== What you have to do ==
Exclude the pictures, then restate exactly each line of the data below from the first through the line containing "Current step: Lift".

Records from a collection
__________________________________________________

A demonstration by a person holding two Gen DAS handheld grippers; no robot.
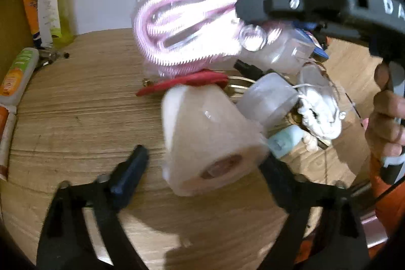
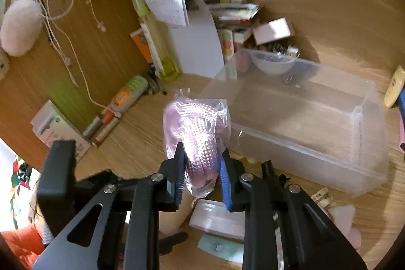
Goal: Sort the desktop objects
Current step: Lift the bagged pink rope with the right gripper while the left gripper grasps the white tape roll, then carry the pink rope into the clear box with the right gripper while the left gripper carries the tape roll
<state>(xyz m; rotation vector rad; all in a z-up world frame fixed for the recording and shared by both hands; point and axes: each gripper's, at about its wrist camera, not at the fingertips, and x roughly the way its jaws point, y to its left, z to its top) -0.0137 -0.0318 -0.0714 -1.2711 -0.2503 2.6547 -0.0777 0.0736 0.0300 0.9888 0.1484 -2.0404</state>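
Observation:
My right gripper is shut on a clear bag of pink coiled cord and holds it above the wooden desk. The bag also shows in the left wrist view, with the right gripper clamped on its right end. My left gripper is open around a white roll of tape, which lies between its fingers; I cannot tell if they touch it. A clear plastic bin stands to the right of the bag, nearly empty.
A pile of small items lies behind the roll: a red cloth strip, a small white roll, a white knotted string. Bottles, tubes and papers line the back wall. A white bowl sits behind the bin.

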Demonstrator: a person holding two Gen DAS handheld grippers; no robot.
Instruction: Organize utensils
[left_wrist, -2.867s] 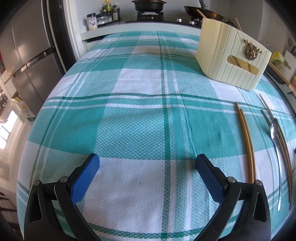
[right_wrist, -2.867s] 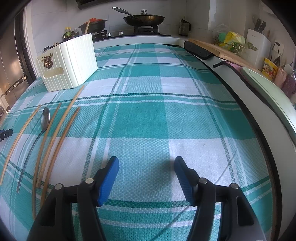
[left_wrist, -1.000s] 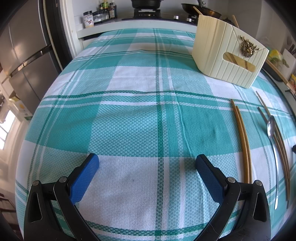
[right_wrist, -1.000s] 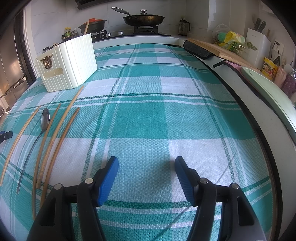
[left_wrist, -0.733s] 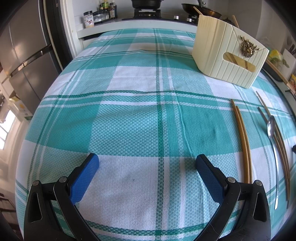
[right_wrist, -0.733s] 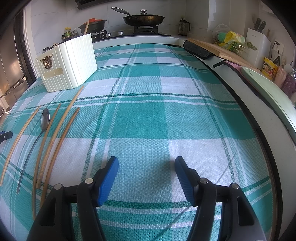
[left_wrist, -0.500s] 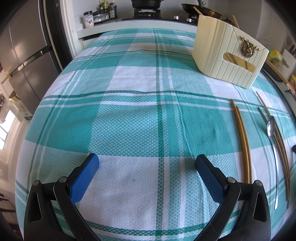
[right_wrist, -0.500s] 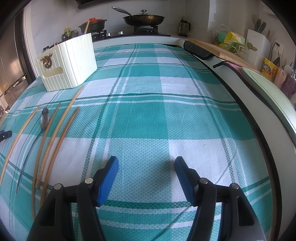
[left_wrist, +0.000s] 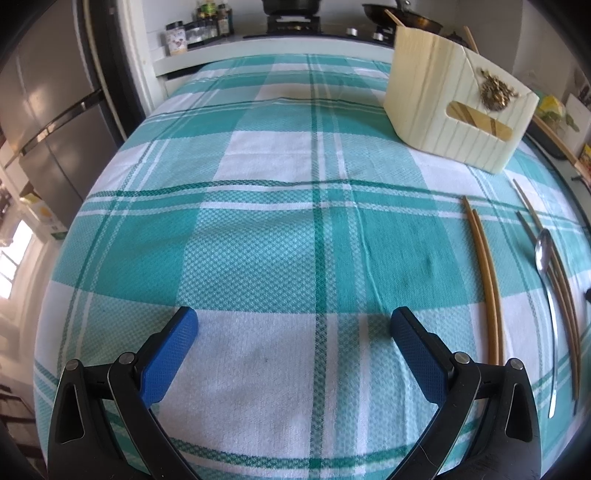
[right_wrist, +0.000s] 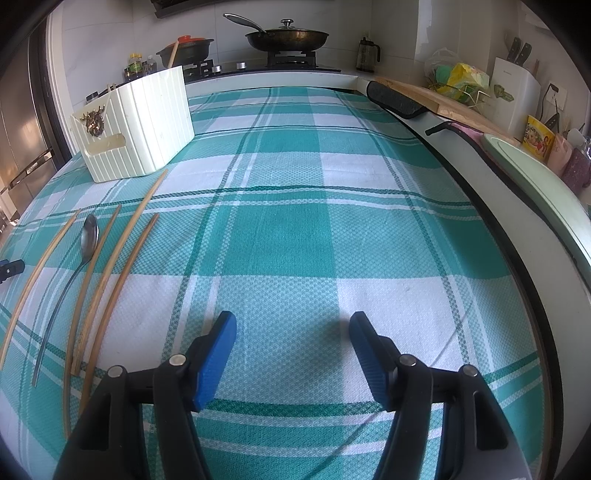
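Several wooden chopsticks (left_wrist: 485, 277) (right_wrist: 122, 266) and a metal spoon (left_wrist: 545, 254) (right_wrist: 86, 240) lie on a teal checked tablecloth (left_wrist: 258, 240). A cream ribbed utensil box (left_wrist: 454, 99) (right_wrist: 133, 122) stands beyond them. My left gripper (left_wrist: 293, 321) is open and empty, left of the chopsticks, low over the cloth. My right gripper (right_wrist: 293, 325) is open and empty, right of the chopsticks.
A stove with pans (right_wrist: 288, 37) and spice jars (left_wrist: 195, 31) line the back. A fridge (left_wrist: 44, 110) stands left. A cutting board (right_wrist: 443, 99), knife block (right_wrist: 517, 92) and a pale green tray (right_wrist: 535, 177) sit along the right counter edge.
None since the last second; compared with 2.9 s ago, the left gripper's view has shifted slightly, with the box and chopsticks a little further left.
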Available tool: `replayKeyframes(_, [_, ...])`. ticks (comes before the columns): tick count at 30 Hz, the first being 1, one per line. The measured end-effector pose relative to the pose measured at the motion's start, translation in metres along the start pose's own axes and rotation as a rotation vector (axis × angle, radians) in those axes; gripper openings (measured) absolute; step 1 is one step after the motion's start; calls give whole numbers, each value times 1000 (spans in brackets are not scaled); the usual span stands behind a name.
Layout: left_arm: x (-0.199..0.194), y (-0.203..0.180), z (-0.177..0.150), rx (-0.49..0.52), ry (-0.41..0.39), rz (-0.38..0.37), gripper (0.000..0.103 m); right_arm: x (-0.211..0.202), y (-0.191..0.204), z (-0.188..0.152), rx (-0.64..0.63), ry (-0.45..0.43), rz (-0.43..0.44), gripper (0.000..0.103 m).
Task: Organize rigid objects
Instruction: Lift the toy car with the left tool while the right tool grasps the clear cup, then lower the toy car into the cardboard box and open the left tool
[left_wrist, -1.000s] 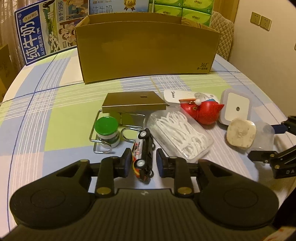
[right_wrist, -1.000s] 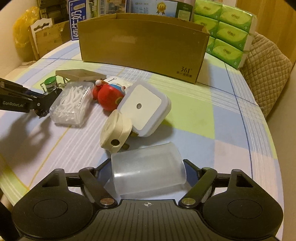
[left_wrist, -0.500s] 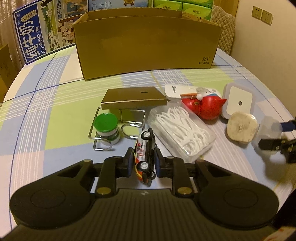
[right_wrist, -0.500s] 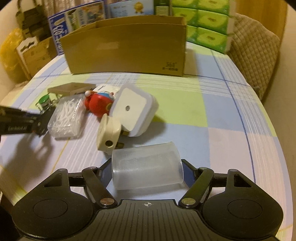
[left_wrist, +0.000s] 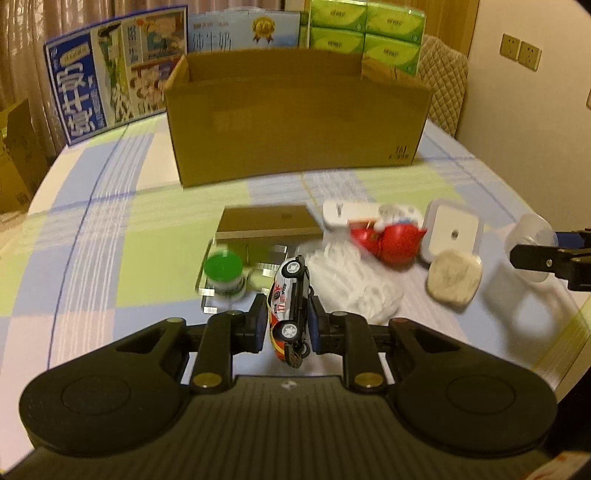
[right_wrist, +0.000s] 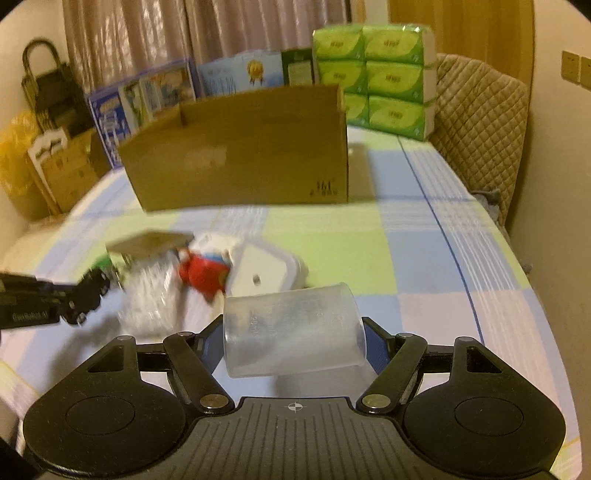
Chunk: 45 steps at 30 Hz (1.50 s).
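On the checked desk (left_wrist: 110, 236), in front of the open cardboard box (left_wrist: 295, 122), both tools are loaded. Left tool (left_wrist: 288, 325): jaws nearly fully closed, pads pressing both flanks of the toy car (left_wrist: 290, 295), which stands nose-up between them, tail wheels hanging below the pads. Right tool (right_wrist: 293, 345): jaws at a middling spread, clamped on the clear plastic cup (right_wrist: 293, 332), which lies on its side across the gap, its mouth toward the right finger.

Risks, as judged:
- Cup wall is thin and smooth; the grip sits across its round body, so it could squirt out or roll between the pads if the tool tilts.
- Car is held by a narrow strip of its body, most of it above the pads; a jolt could pivot it out.
- Both loads presumably go to the box; both tools arriving together at the opening could collide, or an item could clip the near wall.
- Clutter just below (floss picks (left_wrist: 351, 280), red toy (left_wrist: 388, 240), green-lidded jar (left_wrist: 223, 269)) would be knocked by a dropped item.

Views are motion-blurred; whether either load is clear of the desk cannot be confirmed.
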<state>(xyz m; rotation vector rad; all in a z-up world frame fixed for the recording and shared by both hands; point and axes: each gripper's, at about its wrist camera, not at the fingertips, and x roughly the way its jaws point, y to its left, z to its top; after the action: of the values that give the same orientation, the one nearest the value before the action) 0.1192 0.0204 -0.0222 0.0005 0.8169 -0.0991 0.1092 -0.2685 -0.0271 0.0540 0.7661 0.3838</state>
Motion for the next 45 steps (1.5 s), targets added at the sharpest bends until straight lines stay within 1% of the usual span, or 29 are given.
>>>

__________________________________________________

== Task output ==
A demonstration by a person holding two Gen DAS handheld grippers; no robot.
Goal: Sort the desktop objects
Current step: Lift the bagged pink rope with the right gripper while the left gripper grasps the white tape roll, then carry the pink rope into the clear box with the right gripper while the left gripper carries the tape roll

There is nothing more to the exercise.